(Records for processing)
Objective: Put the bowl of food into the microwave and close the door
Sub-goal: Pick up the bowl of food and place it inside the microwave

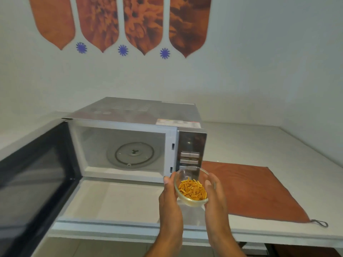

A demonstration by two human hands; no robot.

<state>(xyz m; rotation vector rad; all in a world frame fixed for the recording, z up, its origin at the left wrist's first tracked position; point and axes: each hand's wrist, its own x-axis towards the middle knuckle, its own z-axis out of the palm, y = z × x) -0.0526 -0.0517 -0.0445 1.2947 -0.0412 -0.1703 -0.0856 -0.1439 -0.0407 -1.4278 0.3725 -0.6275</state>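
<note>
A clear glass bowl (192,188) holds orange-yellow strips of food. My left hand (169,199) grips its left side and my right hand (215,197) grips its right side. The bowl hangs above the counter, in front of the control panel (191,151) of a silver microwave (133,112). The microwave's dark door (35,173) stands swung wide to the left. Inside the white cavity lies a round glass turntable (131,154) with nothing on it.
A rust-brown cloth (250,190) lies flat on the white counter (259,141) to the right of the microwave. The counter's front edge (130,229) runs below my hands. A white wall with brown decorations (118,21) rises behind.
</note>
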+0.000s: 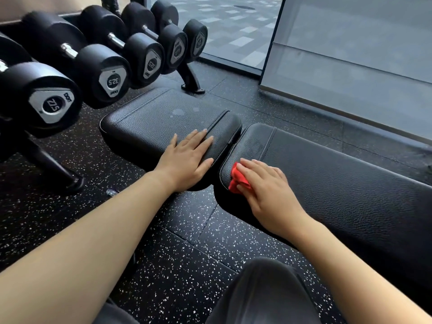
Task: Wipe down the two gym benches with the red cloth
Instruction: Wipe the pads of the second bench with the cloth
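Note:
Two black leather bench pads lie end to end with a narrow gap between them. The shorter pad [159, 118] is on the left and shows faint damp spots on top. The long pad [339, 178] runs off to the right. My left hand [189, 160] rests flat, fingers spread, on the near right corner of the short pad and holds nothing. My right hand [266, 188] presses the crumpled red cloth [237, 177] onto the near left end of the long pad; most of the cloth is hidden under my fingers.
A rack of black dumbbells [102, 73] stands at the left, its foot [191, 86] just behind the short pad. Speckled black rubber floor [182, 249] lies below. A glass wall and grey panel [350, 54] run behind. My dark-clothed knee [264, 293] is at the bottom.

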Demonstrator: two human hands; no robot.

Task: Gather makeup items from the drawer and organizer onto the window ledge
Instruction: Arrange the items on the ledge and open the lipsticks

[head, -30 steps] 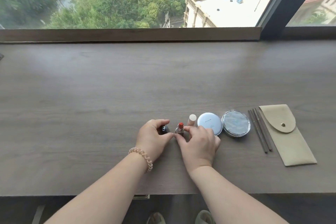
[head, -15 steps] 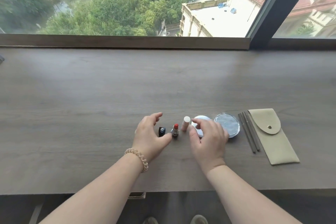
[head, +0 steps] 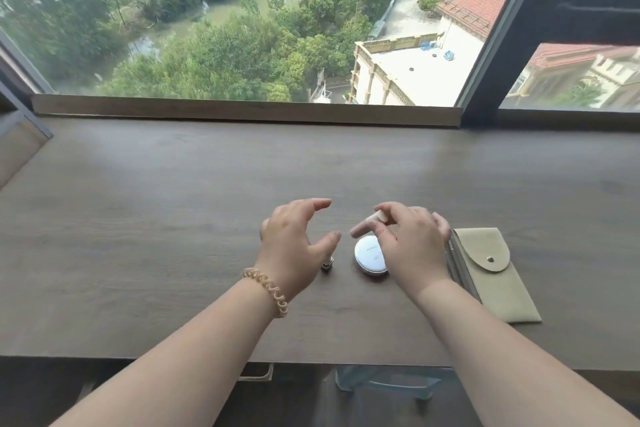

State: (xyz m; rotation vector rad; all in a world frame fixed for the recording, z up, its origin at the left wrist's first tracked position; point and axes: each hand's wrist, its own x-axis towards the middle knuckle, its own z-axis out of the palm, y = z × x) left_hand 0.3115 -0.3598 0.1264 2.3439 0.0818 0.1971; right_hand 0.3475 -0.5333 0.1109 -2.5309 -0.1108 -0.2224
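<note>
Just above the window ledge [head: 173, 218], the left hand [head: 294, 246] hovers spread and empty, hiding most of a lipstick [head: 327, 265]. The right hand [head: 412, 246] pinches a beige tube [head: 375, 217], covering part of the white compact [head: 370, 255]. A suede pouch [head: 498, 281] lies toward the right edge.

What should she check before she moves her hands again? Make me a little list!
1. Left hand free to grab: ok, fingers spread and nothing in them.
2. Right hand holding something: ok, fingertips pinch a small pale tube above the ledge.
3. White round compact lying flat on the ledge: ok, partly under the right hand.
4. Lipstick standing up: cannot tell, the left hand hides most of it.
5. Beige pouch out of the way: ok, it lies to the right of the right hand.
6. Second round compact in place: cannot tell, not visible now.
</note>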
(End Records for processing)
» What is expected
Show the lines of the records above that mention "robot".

» Response below
A demonstration by two human hands; no robot.
Demonstrator: two human hands; no robot.

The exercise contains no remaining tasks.